* _Exercise description_: Among the records below, find the line that has "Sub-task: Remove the"; from there, give the lines again exactly, and stop after the line that has "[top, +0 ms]".

=== Section Start ===

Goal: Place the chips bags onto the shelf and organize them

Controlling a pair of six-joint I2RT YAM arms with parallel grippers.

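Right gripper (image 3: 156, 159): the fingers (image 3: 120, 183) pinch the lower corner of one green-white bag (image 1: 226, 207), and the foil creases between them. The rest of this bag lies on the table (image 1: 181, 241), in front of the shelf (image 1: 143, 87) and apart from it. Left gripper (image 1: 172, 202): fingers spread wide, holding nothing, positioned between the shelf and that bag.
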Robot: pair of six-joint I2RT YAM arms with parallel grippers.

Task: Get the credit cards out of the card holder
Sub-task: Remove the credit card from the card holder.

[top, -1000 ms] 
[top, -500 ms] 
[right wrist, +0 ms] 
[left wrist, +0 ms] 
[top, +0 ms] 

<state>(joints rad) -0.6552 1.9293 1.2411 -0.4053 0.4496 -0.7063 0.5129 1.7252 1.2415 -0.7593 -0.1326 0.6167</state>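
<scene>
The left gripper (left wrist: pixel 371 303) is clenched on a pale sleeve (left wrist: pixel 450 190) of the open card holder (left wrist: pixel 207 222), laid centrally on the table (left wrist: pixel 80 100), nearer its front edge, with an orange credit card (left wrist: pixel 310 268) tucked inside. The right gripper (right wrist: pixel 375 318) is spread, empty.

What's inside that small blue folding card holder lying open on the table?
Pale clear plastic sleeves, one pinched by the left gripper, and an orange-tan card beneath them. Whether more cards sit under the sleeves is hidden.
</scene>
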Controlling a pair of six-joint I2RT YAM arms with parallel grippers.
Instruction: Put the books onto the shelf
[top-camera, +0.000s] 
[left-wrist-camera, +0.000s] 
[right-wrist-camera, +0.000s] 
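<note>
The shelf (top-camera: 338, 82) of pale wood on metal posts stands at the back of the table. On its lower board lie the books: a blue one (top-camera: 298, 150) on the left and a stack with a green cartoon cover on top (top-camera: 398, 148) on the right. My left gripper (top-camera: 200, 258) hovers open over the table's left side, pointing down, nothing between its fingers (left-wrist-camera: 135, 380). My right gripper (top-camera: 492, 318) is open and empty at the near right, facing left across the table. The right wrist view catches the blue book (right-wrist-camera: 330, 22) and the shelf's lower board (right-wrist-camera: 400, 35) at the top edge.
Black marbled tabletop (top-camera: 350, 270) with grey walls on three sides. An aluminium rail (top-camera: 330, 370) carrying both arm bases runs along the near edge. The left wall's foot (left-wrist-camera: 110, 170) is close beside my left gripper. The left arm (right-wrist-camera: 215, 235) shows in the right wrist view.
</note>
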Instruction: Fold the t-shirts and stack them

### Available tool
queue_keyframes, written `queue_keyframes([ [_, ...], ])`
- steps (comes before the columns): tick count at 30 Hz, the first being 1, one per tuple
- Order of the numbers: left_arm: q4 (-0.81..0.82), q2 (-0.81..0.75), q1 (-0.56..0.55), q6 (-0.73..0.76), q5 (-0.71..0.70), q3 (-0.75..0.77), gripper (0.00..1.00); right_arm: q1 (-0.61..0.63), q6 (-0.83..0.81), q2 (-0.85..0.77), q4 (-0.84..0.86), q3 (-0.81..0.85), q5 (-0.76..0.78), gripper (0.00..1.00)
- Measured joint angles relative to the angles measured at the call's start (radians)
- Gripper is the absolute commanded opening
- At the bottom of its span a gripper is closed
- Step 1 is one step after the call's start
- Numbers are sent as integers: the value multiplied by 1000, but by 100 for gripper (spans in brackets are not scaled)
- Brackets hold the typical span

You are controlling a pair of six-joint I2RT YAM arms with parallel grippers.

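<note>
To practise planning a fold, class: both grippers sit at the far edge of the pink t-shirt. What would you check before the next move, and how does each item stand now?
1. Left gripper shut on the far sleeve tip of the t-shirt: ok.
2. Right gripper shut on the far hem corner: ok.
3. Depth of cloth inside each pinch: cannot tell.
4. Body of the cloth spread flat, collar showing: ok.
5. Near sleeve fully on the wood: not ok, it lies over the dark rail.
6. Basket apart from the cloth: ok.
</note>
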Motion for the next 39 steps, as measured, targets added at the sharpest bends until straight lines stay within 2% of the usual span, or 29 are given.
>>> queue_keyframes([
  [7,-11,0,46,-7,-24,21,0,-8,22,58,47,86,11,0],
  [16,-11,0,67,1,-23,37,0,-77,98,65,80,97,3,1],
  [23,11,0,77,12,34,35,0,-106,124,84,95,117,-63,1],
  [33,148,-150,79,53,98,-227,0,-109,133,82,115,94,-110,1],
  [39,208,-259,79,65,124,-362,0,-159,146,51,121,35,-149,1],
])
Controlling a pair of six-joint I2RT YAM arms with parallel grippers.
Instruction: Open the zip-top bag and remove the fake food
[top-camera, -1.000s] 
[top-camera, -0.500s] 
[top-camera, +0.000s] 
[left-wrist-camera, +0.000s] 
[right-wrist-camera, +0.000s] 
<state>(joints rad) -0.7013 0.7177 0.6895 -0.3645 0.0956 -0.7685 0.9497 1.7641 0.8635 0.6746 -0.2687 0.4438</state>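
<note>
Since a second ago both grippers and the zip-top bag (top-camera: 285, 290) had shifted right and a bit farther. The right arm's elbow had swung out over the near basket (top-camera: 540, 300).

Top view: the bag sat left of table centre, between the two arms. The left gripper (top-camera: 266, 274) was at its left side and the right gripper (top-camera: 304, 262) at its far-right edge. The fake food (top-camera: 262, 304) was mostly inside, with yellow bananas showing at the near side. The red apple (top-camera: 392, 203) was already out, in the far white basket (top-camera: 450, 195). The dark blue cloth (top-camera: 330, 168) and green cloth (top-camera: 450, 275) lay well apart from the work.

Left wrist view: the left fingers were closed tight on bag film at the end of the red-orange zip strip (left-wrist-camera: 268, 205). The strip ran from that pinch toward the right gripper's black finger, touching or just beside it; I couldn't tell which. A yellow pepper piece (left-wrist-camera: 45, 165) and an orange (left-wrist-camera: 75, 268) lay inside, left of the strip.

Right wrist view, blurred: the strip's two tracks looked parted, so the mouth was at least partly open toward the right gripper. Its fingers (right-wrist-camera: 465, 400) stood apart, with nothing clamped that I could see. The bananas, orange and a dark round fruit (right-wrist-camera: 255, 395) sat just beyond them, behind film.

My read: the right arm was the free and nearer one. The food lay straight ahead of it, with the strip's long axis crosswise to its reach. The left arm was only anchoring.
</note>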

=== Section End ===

* _Solution_:
Sub-task: Remove the credit card from the card holder.

[top, -1000 ms] 
[top, -500 ms] 
[right wrist, +0 ms] 
[left wrist, +0 ms] 
[top, +0 ms] 

The output above is complete as it stands.